No spoilers here
I couldn't call myself a book blogger and not write about one of the biggest book events of the decade: the release of the final Harry Potter book.
I've read with ambivalence the outcry over the early review published in a New York paper. On one hand, I understand the journalistic urge. It really is a coup to be able to publish the first Harry Potter review--something that a newspaper can't do unless it gets an advance copy. For them, it's a triumph.
However, there is really no way to review this book without including spoilers. Harry Potter and the Deathly Hallows is a book that doesn't need reviews. People already know it is coming, know its exact release time and know whether or not they want to read it.
What readers can use are critiques--but those won't be useful to readers until after they've already read the book.
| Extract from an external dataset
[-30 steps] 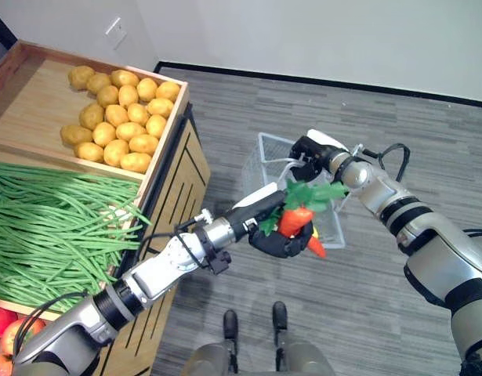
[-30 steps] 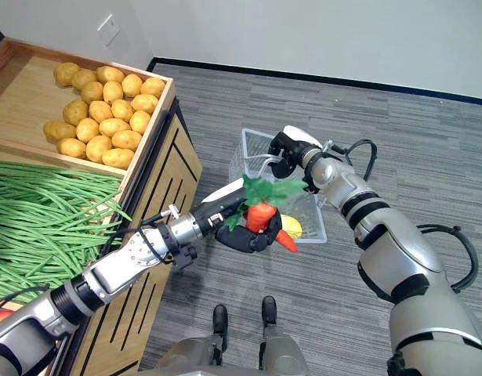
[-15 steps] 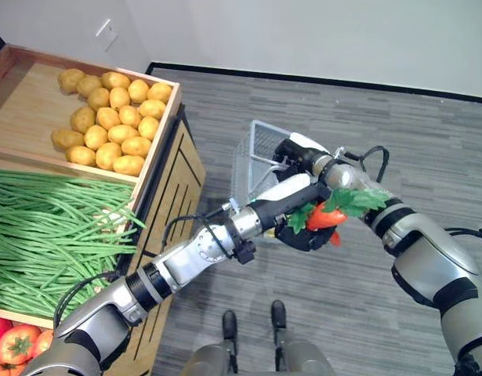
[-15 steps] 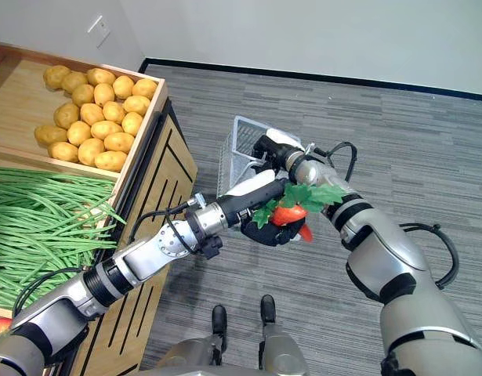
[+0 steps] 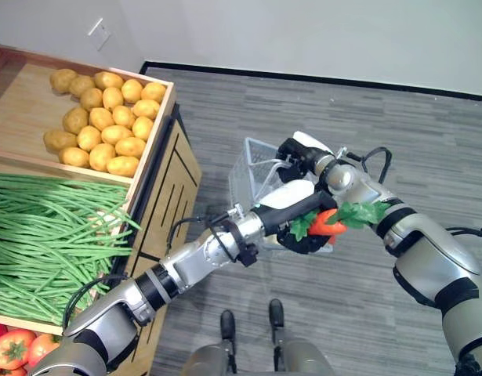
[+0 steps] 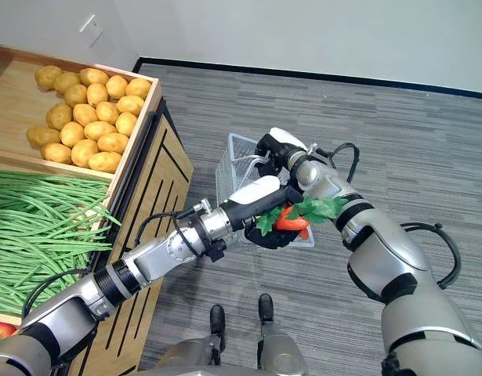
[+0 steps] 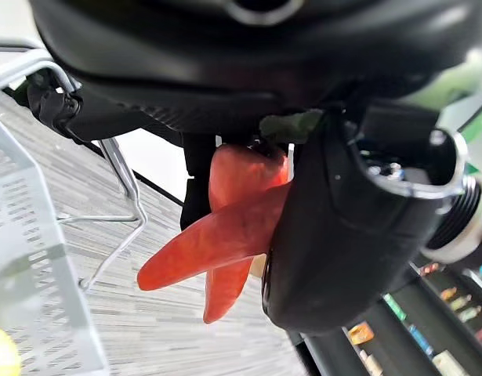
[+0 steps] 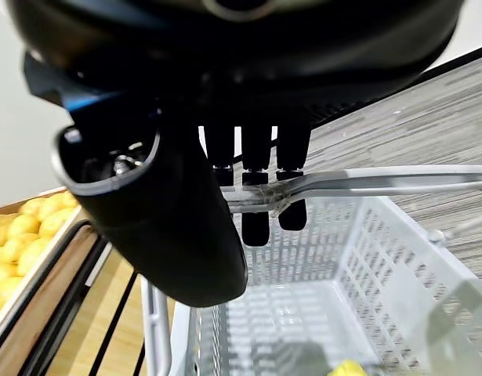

It is after they read that they're going to be looking to engage in discussion and they're going to want the vocabulary to have a discussion that goes beyond "I really liked it" or "I hated it."
Ultimately, that is the job of a good critic and a good artist. The artist provides the art that engages people. The critic helps people to understand why it engaged them and to help them enter into a deeper connection with the art.
So while it was a journalistic coup, I'm not sure the New York Times paper did themselves any favors by publishing an article that people are going to purposely avoid until after they've had time to read the book themselves.
In the mean time...13 more hours and 10 minutes.